11 changed files with 1882 additions and 0 deletions
--- a/skills/suggest-reviewers/SKILL.md
+++ b/skills/suggest-reviewers/SKILL.md
@@ -0,0 +1,347 @@
+---
+name: Suggest Reviewers Helper
+description: Git blame analysis helper for the suggest-reviewers command
+---
+
+# Suggest Reviewers Helper
+
+This skill provides a Python helper script that analyzes git blame data for the `/git:suggest-reviewers` command. The script handles the complex task of identifying which lines were changed and who authored the original code.
+
+## When to Use This Skill
+
+Use this skill when implementing the `/git:suggest-reviewers` command.
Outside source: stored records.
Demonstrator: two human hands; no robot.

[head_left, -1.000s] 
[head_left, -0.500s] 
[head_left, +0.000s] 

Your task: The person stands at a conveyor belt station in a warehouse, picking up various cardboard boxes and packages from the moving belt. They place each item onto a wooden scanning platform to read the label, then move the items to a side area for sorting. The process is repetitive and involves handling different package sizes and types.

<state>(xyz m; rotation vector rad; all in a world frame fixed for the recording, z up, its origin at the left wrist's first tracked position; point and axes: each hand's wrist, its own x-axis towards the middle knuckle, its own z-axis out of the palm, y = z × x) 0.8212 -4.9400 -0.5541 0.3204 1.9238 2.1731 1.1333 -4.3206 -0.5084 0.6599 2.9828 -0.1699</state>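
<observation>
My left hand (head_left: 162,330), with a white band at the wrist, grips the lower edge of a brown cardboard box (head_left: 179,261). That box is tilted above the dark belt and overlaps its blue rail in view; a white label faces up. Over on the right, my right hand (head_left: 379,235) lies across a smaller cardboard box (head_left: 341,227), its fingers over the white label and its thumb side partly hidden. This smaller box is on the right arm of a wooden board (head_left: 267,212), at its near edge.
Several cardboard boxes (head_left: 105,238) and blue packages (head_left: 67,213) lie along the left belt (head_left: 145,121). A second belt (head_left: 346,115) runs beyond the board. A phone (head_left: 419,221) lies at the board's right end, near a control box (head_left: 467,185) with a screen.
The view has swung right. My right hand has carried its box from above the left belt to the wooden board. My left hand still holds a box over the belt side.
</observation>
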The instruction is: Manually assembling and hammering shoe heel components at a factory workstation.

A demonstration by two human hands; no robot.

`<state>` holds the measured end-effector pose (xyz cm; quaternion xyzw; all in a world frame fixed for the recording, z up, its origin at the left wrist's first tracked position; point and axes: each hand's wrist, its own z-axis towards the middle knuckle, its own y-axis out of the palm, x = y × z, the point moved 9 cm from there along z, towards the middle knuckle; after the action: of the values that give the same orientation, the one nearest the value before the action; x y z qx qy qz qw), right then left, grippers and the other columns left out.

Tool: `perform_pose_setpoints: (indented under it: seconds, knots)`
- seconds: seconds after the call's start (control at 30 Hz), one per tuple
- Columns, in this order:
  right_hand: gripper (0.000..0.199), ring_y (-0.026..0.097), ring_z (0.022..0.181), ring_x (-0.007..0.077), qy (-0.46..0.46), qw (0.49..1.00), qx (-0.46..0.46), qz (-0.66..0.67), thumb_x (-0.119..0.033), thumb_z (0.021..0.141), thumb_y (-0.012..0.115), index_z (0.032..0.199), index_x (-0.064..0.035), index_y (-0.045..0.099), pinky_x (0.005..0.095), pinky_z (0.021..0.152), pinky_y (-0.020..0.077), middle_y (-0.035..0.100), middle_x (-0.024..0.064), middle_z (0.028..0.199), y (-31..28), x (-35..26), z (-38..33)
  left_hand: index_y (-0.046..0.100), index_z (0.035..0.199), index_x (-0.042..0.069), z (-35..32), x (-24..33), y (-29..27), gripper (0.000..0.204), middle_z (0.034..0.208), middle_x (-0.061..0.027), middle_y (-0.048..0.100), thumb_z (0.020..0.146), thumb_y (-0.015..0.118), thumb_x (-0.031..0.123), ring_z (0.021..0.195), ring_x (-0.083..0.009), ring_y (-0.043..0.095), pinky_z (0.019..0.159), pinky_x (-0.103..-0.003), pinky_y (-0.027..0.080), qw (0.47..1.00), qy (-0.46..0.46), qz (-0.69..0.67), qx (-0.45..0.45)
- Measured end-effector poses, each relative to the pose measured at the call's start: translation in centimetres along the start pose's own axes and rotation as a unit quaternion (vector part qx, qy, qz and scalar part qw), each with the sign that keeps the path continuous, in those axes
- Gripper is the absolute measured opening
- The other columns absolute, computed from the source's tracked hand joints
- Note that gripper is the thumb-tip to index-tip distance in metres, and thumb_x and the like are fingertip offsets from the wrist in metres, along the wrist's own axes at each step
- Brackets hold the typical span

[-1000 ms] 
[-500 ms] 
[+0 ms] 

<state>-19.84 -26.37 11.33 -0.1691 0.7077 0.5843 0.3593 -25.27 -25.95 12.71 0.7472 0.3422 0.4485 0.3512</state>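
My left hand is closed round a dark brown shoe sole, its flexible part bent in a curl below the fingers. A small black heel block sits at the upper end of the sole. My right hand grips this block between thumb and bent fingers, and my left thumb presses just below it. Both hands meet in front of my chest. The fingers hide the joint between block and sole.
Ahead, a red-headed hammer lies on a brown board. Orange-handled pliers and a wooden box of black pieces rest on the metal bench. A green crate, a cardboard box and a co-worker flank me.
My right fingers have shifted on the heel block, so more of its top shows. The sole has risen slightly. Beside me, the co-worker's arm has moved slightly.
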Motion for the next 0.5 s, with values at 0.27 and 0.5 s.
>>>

The helper script should be invoked during Step 3 of the command implementation (analyzing git blame for changed lines).
+
+**DO NOT implement git blame analysis manually** - always use the provided `analyze_blame.py` script.
+
+## Prerequisites
+
+- Python 3.6 or higher
+- Git repository with commit history
+- Git CLI available in PATH
+
+## Helper Script: analyze_blame.py
+
+The `analyze_blame.py` script automates the complex process of:
+1. Parsing git diff output to identify specific line ranges that were modified
+2. Running git blame on only the changed line ranges (not entire files)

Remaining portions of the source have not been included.